Symmetric random walk that does not hit $0$

Question

Suppose a random walk $\{X_n\}_{n\in \mathbb Z^{\ge 0}}$ on the integer number line, $ \mathbb {Z}$ , which starts at $0$ and at each step moves $+1$ or $−1$ with equal probability. The increments between any two consecutive steps are independent. I want to find the probability that $X$ does not hit $0$ during time $\mathbb Z^{\ge 1}$.

$M_n = \max(X_0,...,X_n)$, for $n \in \mathbb N^{\ge 0}$.

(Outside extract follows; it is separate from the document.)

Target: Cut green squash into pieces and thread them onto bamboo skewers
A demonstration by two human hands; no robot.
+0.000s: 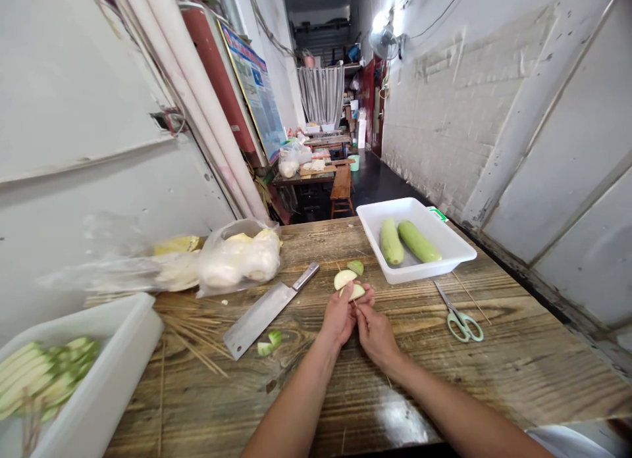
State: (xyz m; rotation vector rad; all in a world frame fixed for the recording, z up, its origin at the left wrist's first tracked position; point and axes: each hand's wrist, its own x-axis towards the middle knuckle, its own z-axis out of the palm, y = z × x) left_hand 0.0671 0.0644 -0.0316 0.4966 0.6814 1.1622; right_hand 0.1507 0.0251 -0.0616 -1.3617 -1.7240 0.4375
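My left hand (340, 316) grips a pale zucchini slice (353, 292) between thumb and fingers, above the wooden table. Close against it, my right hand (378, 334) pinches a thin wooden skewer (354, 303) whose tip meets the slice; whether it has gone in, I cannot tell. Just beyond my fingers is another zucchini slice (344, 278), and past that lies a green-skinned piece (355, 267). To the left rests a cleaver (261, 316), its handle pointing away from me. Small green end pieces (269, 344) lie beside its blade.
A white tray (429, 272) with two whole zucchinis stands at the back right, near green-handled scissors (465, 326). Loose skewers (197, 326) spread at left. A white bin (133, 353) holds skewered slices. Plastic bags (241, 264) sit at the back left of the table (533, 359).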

My question: It seems like that $P[X_1\le 0 , X_2 \le 0, ..., X_{n-1}\le 0] = P[M_{n-1} = 0]$ only explains the lower half of the graph. By symmetry, don't we need to multiply $P[M_{n-1} = 0]$ by $2$? But, multiplying by $2$ does not work even for $n=1$. Why do we not need to multiply $P[M_{n-1} = 0]$ by $2$?

Answer 1

The solution shows how to find the probability given that $X_1=-1$. The probability given $X_1=1$ is the same. So from here it is just conditional probability. Let $E=\{X_1\ne 0,...,X_n\ne 0\}$. Then:

$p_n=P(E)=P(E|X_1=-1)\times P(X_1=-1)+P(E|X_1=1)\times P(X_1=1)=$

$=P(E|X_1=-1)\times (\frac{1}{2}+\frac{1}{2})=P(E|X_1=-1)$

Answer 2

The probability that the walk does not return to 0 is

$P[$the first step is $-1]$ $\times$ $P[X_1\le 0 , X_2 \le 0, ..., X_{n-1}\le 0]$ $+$ $P[$the first step is $+1]$ $\times$ $P[X_1\ge 0 , X_2 \ge 0, ..., X_{n-1}\ge 0]$.

However, note that $P[$the first step is $-1]$ $=$ $P[$the first step is $+1]$ $= 1/2$, and $P[X_1\le 0 , X_2 \le 0, ..., X_{n-1}\le 0]$ $=$ $P[X_1\ge 0 , X_2 \ge 0, ..., X_{n-1}\ge 0]$, giving the result as in the textbook that you quoted.